First up, a quick overview from The Scientist, September 14:
2021 Ig Nobel Prizes Honor Decongestant Orgasms, Rhino Transport
A full beard can absorb nearly 40 percent of the shock from a punch to the face, according to one winning study.
Science is driven by curiosity. While some topics are more useful to society, such as treating cancer or mitigating climate change, others are less consequential, such as how to best kill cockroaches on a submarine or what bacteria lurk in that piece of chewing gum stuck under a table. The latter group has a chance to shine thanks to the Ig Nobel prizes from the Annals of Improbable Research.

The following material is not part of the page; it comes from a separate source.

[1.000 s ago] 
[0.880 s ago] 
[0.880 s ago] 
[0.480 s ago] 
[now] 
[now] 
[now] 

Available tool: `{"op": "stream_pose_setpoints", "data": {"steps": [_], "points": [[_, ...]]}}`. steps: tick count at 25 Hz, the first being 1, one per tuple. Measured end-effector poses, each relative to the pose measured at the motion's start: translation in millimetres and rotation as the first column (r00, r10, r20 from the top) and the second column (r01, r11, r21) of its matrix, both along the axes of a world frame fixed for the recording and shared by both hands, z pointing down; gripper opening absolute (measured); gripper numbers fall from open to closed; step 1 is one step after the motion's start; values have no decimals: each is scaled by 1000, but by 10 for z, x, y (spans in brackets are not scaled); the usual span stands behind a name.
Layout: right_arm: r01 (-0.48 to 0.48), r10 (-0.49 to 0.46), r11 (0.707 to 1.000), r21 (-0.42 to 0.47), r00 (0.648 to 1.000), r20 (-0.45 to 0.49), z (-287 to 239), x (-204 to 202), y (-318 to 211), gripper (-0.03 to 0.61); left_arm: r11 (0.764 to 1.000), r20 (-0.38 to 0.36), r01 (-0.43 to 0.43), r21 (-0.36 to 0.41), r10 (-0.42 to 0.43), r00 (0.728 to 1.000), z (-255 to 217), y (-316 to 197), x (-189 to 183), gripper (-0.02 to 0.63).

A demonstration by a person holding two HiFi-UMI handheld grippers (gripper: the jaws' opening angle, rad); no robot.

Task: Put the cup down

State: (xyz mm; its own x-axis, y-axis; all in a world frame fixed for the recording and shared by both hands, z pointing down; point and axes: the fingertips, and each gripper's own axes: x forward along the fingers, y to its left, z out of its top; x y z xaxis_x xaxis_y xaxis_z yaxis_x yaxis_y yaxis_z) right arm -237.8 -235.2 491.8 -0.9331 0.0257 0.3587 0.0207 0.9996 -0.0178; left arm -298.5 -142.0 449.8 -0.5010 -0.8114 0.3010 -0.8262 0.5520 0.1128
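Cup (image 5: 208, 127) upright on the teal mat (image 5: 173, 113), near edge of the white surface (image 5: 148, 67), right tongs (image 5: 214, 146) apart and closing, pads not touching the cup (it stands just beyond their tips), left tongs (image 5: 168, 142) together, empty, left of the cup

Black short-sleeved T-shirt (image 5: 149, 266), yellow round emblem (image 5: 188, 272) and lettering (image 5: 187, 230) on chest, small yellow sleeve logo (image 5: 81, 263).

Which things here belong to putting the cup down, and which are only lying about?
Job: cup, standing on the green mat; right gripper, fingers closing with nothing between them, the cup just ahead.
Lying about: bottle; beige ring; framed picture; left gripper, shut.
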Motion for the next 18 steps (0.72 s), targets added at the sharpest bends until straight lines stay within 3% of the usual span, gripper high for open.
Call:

The 31st First Annual (yes, you read that right) Ig Nobel Prize ceremony was held last week (September 9), honoring work representing 10 categories. Because of the ongoing pandemic, the ceremony was held fully online. Winners were sent a PDF file, allowing them to cut out and assemble a gear-shaped trophy, with human teeth as the teeth in the gear, because why not?
See “Frozen Fecal Knives Honored by 2020 Ig Nobel Prizes”
Here is the work honored at the ceremony:
Biology: Over several years, a team of Swedish researchers analyzed variations of vocalizations made by domesticated cats and how this “meowsic” is interpreted by people.
Ecology: An international team analyzed the bacteriome of discarded pieces of chewing gum on streets and sidewalks in five countries across Europe. “Our findings have implications for a wide range of disciplines, including forensics, contagious disease control, or bioremediation of wasted chewing gum residues,” the authors write in the study.
Chemistry: In 2008 and 2015, an international team chemically analyzed the air in movie theatres, identifying the volatile organic compounds emitted by the audience, which they found was a reliable indicator of the amount of violence, sex, and profanity contained in the movie.
Economics: A French researcher compared hundreds of photographs of politicians in post-Soviet countries and found that obesity correlated with corruption.....
....MUCH MORE
To date, the University of Manchester's Andre Geim remains the only winner of both a Nobel and an Ig Nobel Prize.
And from the Award's sponsor, The Journal of Improbable Research:
The 31st First Annual Ig Nobel Ceremony
....THE CEREMONY
The ceremony itself included these traditional elements:
- Winners — Ten new Ig Nobel Prize winners were introduced. Each winner (or winning team) has done something that makes people LAUGH, then THINK
- Presenters — A gaggle of
genuine, genuinely bemused Nobel laureates handed the Ig Nobel Prizes to
the new Ig Nobel winners. Here’s the gaggle:
- Rich Roberts (physiology or medicine, 1993)
- Frances Arnold (chemistry, 2018)
- Marty Chalfie (chemistry, 2008)
- Eric Maskin (economics, 2007)
- Barry Sharpless (chemistry, 2001)
- Robert Lefkowitz (chemistry, 2012)
- Carl Weiman (physics, 2001)
- Eric Cornell (physics, 2001)
- Jerome Friedman (physics, 1990)
....MUCH MORE
It appears the winners of the Nobel Prize in Chemistry were seriously overrepresented among the presenters.